_What this task involves_
Give the number of lines in the data that hold the string "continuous". Nothing else is needed.

Records from a collection:
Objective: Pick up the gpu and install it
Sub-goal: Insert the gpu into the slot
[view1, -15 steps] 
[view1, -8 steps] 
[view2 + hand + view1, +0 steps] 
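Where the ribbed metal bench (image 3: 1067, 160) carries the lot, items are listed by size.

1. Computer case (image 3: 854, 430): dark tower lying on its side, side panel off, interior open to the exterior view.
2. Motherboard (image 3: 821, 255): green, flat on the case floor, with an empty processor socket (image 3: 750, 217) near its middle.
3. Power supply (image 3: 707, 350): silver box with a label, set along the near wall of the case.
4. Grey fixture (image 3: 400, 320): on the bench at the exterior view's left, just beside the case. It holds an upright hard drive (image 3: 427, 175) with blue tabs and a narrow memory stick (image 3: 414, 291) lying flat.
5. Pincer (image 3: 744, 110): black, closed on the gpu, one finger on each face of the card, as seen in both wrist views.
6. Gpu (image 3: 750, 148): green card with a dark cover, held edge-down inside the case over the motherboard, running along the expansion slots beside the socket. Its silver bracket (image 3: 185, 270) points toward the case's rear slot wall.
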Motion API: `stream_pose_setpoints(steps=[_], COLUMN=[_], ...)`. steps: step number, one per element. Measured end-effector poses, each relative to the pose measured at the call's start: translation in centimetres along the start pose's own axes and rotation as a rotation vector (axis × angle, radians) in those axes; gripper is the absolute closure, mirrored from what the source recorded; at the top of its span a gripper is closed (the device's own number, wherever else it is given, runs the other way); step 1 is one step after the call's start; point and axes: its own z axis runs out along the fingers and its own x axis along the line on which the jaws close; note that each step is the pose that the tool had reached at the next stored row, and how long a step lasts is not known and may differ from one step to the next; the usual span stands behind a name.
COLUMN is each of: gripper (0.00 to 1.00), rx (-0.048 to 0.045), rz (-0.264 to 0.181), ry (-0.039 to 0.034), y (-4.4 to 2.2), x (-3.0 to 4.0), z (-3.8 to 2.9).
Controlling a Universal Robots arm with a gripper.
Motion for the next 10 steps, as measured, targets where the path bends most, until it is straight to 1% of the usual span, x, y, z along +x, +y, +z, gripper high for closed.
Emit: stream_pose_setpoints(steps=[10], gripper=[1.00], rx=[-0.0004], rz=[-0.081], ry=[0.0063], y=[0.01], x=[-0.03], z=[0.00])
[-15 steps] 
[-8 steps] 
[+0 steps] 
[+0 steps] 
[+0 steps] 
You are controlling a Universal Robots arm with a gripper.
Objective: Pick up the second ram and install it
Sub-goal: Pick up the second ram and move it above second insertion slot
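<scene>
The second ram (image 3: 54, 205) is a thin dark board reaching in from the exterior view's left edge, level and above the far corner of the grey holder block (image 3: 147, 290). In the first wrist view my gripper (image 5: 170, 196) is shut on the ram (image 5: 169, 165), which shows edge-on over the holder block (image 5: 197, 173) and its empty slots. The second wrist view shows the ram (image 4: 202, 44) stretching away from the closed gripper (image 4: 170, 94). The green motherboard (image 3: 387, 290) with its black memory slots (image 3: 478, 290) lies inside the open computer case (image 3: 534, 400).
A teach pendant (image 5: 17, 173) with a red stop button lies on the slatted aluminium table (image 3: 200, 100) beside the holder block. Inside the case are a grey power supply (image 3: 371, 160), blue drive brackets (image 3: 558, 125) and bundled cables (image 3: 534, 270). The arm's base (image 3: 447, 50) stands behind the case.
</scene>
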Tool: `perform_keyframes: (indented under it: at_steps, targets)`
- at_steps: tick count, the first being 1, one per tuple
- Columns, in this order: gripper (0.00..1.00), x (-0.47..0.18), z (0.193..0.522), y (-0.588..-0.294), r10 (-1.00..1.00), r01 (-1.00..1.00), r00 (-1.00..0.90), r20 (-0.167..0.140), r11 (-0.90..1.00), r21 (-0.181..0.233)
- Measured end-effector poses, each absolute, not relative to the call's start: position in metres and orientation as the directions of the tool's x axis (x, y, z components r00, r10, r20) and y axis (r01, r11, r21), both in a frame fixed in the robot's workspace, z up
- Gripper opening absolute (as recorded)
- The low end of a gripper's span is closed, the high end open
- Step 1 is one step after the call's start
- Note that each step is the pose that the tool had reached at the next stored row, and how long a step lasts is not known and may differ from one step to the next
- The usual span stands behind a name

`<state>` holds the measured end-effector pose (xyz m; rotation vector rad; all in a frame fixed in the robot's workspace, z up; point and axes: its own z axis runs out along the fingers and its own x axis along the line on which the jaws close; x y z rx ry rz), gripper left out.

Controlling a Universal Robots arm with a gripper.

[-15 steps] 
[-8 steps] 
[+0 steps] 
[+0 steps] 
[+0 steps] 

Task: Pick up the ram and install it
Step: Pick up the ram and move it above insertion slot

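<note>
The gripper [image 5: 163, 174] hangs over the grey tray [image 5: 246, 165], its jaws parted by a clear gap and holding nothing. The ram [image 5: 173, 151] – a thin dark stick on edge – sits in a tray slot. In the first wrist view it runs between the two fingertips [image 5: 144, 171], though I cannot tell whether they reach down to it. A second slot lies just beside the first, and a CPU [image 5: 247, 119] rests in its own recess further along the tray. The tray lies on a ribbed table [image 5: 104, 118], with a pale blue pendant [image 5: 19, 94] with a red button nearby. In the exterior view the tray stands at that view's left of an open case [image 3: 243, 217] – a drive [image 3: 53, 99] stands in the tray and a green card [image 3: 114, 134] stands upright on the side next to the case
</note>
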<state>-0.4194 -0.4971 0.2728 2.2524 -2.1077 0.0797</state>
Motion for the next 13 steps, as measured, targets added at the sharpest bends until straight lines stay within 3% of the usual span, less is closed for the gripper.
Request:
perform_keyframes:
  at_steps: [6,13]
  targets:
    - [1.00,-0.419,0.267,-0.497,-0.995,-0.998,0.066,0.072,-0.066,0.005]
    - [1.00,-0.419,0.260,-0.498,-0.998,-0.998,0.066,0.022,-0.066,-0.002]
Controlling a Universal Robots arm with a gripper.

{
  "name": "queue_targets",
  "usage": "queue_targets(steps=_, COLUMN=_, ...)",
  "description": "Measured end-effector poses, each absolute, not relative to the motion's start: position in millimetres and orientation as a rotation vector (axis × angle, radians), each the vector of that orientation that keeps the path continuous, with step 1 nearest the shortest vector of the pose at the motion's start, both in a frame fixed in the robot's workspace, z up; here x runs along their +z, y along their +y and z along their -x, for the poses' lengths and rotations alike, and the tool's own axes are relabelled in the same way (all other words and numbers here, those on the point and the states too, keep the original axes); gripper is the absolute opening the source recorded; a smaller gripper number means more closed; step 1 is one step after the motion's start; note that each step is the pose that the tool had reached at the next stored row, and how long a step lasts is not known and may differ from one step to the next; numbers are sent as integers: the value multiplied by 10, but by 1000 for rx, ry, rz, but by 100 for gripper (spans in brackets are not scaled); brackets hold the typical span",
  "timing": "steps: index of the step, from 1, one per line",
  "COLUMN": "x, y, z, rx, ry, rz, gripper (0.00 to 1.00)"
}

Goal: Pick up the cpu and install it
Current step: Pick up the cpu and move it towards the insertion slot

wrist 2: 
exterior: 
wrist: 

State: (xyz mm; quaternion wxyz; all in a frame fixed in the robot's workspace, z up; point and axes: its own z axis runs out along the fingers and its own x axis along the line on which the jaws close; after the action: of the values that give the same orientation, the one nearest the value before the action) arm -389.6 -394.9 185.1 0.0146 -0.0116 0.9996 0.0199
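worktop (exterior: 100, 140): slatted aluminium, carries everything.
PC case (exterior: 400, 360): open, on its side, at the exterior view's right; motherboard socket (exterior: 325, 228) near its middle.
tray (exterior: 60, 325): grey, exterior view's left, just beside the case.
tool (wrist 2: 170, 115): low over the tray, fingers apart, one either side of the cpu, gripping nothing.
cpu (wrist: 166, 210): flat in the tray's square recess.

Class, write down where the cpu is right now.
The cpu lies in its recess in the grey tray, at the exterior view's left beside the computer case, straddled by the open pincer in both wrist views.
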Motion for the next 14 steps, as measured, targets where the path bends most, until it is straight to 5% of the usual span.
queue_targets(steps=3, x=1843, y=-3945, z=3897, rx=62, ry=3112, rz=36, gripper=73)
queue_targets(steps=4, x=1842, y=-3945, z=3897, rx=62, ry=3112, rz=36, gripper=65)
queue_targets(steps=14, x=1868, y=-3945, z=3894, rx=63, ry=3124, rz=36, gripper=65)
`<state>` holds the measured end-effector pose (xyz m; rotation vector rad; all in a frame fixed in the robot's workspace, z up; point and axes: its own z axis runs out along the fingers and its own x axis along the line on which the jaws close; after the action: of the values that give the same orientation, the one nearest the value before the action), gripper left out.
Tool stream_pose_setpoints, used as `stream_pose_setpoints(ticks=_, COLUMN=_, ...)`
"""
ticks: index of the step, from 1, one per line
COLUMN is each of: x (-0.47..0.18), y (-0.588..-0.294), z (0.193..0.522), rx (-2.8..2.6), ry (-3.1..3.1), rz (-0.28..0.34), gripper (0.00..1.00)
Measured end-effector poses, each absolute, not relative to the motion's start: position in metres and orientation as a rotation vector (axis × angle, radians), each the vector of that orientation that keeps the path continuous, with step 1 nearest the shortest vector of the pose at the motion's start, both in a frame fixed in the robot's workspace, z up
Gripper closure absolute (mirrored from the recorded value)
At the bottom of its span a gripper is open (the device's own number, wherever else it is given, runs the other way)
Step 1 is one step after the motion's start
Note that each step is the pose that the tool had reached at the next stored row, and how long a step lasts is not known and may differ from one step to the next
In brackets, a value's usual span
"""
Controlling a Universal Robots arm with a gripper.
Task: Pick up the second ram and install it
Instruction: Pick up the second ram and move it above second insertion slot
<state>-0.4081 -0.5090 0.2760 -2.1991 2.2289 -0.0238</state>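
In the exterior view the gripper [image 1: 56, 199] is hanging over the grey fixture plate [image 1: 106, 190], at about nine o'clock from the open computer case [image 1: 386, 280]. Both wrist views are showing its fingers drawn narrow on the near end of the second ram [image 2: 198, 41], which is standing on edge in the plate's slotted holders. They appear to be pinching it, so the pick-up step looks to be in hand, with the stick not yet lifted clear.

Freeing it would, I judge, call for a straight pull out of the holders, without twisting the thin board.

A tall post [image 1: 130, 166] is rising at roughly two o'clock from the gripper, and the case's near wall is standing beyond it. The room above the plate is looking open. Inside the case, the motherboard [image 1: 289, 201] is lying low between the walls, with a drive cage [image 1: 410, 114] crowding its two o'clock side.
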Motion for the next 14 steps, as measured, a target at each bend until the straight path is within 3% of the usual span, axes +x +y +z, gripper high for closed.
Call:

_Solution_
2